TEMPO.CO, Jakarta - Kepala Badan Nasional Penanggulangan Terorisme Komisaris Jenderal Tito Karnavian mengatakan Siyono termasuk dalam kelompok teroris Jamaah Islamiyah. Informasi tersebut Tito peroleh dari Detasemen Khusus 88 Antiteror Polri.
Menurut Tito, nama Siyono dikantongi Densus Polri setelah menangkap sejumlah terduga teroris periode 2014-2015. Dari sejumlah terduga teroris yang tertangkap, Densus memperoleh informasi bahwa masih ada senjata api dan bom yang disimpan seseorang bernama Awang. "Awang bilang masih ada tiga senjata api yang dititipkan kepada Siyono," kata Tito dalam rapat bersama Komisi Hukum Dewan Perwakilan Rakyat, Rabu, 13 April 2016.

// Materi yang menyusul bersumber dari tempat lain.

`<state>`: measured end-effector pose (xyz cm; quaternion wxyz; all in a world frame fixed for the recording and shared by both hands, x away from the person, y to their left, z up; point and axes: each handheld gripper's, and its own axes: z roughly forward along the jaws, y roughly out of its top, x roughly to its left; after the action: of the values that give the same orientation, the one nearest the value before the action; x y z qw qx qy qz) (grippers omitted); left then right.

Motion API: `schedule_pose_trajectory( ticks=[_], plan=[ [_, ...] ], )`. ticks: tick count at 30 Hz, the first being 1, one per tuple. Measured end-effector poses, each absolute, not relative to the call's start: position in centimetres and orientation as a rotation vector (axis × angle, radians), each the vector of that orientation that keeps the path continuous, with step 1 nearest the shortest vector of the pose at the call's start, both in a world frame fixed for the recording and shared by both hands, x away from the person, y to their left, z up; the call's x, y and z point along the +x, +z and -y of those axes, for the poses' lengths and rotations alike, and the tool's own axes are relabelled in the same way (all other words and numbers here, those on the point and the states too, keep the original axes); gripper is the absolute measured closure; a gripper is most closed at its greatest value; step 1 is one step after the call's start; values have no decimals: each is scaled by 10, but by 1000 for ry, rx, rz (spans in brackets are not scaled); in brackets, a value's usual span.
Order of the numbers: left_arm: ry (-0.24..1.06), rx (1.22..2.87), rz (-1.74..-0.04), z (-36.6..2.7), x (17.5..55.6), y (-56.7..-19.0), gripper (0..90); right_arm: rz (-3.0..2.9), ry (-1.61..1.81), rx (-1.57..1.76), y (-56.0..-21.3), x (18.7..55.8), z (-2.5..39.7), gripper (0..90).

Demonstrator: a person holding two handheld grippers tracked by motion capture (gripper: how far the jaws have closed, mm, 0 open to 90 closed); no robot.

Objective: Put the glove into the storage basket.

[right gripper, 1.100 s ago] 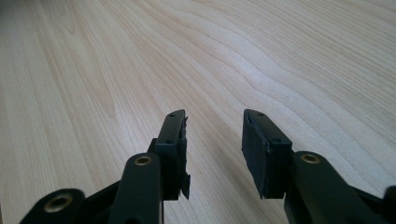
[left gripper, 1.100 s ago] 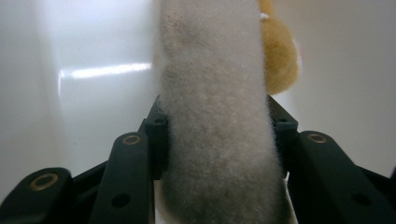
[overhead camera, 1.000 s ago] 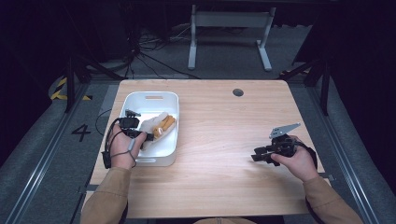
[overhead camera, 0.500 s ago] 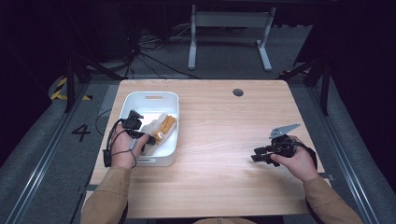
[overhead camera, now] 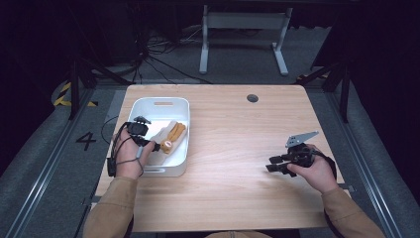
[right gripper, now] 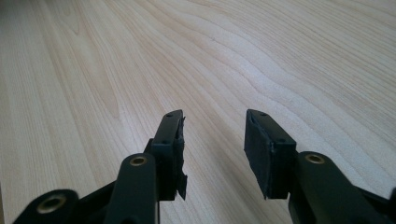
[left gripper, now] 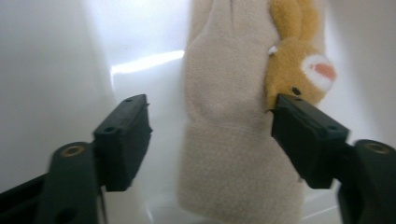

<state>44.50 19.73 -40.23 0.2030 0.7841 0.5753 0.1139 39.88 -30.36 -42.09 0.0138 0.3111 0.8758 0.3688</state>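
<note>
At the left of the table [overhead camera: 228,198], a white bin [overhead camera: 171,103] stands near the table's left edge, and the left gripper [overhead camera: 151,145] reaches down into it from the person's side. Its jaws are spread wide, with nothing pinched between them. In the left gripper view they straddle the cream sock [left gripper: 224,116]: the left jaw stands clear of the cloth over the bin's white floor, while the right jaw sits just beside, perhaps touching, the plush toy [left gripper: 299,70].

The sock is pale cream, of a soft, fine knit, and lies flat on the bin's floor. The toy is a golden-yellow plush animal with a white patch holding an orange spot and a small black eye; it lies against the sock's right edge. From the high view, the sock [overhead camera: 159,134] and the toy [overhead camera: 173,137] lie side by side in the bin's right half, their long axes running diagonally, from the near left up to the far right. The toy's face end points toward the person.

Far to the right, well apart from the bin, the right gripper [overhead camera: 271,163] is held low over the bare wood, pointing left. Its jaws are parted with only tabletop between them.
</note>
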Motion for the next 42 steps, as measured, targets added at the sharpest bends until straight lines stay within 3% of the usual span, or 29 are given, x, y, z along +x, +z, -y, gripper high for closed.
schedule_pose_trajectory(
  ticks=[2, 3, 5, 6, 9, 13, 21, 32, 42],
  plan=[
    [356, 2192, -1569, -197, 443, -399, 374, -2728, 1148, 966, -421, 399, 304, 578],
    [359, 2209, -1538, -196, 443, -397, 482, -2731, 1147, 970, -421, 399, 303, 579],
    [374, 2220, -1489, -195, 442, -395, 584, -2734, 1150, 966, -421, 398, 303, 579],
    [362, 2220, -1470, -194, 443, -395, 680, -2735, 1153, 959, -422, 399, 302, 579],
    [312, 2248, -1390, -187, 444, -394, 794, -2742, 1148, 957, -422, 398, 301, 579],
    [292, 2281, -1316, -176, 445, -396, 867, -2742, 1150, 960, -422, 398, 301, 579],
    [226, 2282, -1234, -160, 438, -386, 900, -2739, 1153, 963, -422, 399, 303, 580],
    [180, 2299, -953, -116, 402, -355, 900, -2728, 1152, 971, -421, 398, 308, 584],
    [58, 2339, -756, -79, 381, -359, 897, -2731, 1129, 980, -422, 393, 316, 589]
  ],
)
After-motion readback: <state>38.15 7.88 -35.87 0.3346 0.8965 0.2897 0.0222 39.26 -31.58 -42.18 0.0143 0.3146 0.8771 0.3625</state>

Siyono adalah warga Klaten, Jawa Tengah, yang ditangkap tim Detasemen Khusus 88 Antiteror Polri. Nahas, Siyono tewas dengan patah tulang rusuk ketika dibawa oleh tim Densus.
Saat diperiksa, Tito melanjutkan, Siyono mengaku tahu tentang tiga senjata api tersebut. Namun Siyono mengaku telah menitipkannya kepada Tomi alias Giri alias Pak Pendek yang tinggal di Selogiri, Wonogiri, Jawa Tengah.
Akhirnya, tim Densus membawa Siyono ke Selogiri untuk membuktikan pengakuannya. Sayangnya, tim Densus tak menemukan senjata api. "Lalu mereka kembali. Di tengah perjalanan, Siyono melawan karena tak diborgol," ujar Tito.
Tito khawatir perkara Siyono melemahkan Densus Polri dan BNPT yang sedang memerangi terorisme di Indonesia. Sebab, para teroris dan penganut paham radikal akan senang jika Densus Polri dan BNPT terpojok. "Ingat korban teror di Indonesia, mereka (teroris) juga membunuh masyarakat dan anggota kepolisian. Jangan lupakan itu," tuturnya.
Muhammadiyah dan Komisi Nasional Hak Asasi Manusia mempersoalkan tewasnya Siyono. Menurut mereka, Siyono tewas karena mengalami perdarahan dalam setelah ditangkap polisi. Mereka menuduh kematian Siyono janggal dan menganggap Densus sewenang-wenang dalam menangani terduga teroris.